» **Task requirements**
Only the lines from the one with "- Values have" to the end of the data, both ends included, should be output, exactly as they stand and without pictures.

» **Data block**
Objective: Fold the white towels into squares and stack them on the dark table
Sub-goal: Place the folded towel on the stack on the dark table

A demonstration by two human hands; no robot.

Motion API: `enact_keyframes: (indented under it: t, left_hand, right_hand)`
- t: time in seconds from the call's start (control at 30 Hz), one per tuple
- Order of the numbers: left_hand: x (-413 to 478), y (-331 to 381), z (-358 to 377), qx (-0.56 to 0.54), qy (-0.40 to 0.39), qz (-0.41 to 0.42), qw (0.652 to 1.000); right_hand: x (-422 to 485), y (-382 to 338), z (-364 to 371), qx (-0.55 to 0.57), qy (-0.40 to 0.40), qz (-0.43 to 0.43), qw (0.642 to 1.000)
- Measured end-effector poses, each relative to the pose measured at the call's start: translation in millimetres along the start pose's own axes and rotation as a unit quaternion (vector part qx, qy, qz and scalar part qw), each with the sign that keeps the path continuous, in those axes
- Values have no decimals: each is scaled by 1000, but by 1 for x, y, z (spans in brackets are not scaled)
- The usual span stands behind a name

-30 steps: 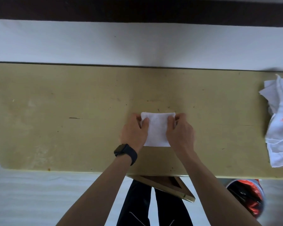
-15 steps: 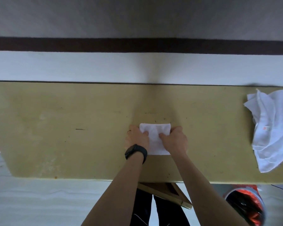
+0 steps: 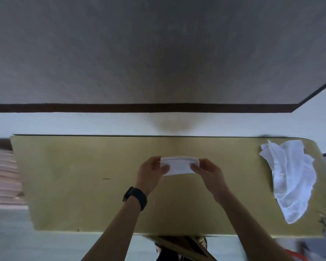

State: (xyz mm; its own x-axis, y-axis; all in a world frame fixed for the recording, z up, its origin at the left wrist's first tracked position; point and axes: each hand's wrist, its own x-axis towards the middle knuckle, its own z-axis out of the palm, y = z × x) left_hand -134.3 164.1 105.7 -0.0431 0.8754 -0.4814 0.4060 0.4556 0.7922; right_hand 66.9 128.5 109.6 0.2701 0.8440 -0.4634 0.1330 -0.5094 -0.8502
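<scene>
A small folded white towel is held up off the yellowish table, near its middle. My left hand pinches the towel's left edge and my right hand pinches its right edge. A black watch sits on my left wrist. A loose heap of unfolded white towels lies at the table's right end. No dark table shows in this frame.
A grey wall with a dark baseboard rises behind the table. A wooden frame sticks out under the table's near edge by my legs. Pinkish slats lie past the table's left end.
The folded towel, pressed flat on the table before, is now lifted and held between both hands. The camera has tilted up, showing more wall.
</scene>
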Motion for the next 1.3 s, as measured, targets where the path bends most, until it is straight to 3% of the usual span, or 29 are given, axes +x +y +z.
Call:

» **Written answer**
- Values have no decimals: each is scaled by 1000, but by 1 for x, y, z (spans in brackets are not scaled)
- The usual span stands behind a name

-30 steps: 
-15 steps: 
+0 steps: 

State: (xyz mm; its own x-axis, y-axis; all in a world frame fixed for the recording, z up, its origin at the left wrist's first tracked position; point and axes: each hand's wrist, its own x-axis towards the middle knuckle, its own z-axis out of the palm, y = z × x) left_hand -134.3 164.1 105.7 -0.0431 0.8754 -0.4814 0.4060 0.4556 0.7922; right_hand 66.9 128.5 109.6 0.2701 0.8440 -0.4634 0.1330 -0.5094 -0.8502
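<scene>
A small folded white towel is held up off the yellowish table, near its middle. My left hand pinches the towel's left edge and my right hand pinches its right edge. A black watch sits on my left wrist. A loose heap of unfolded white towels lies at the table's right end. No dark table shows in this frame.
A grey wall with a dark baseboard rises behind the table. A wooden frame sticks out under the table's near edge by my legs. Pinkish slats lie past the table's left end.
The folded towel, pressed flat on the table before, is now lifted and held between both hands. The camera has tilted up, showing more wall.
</scene>
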Motion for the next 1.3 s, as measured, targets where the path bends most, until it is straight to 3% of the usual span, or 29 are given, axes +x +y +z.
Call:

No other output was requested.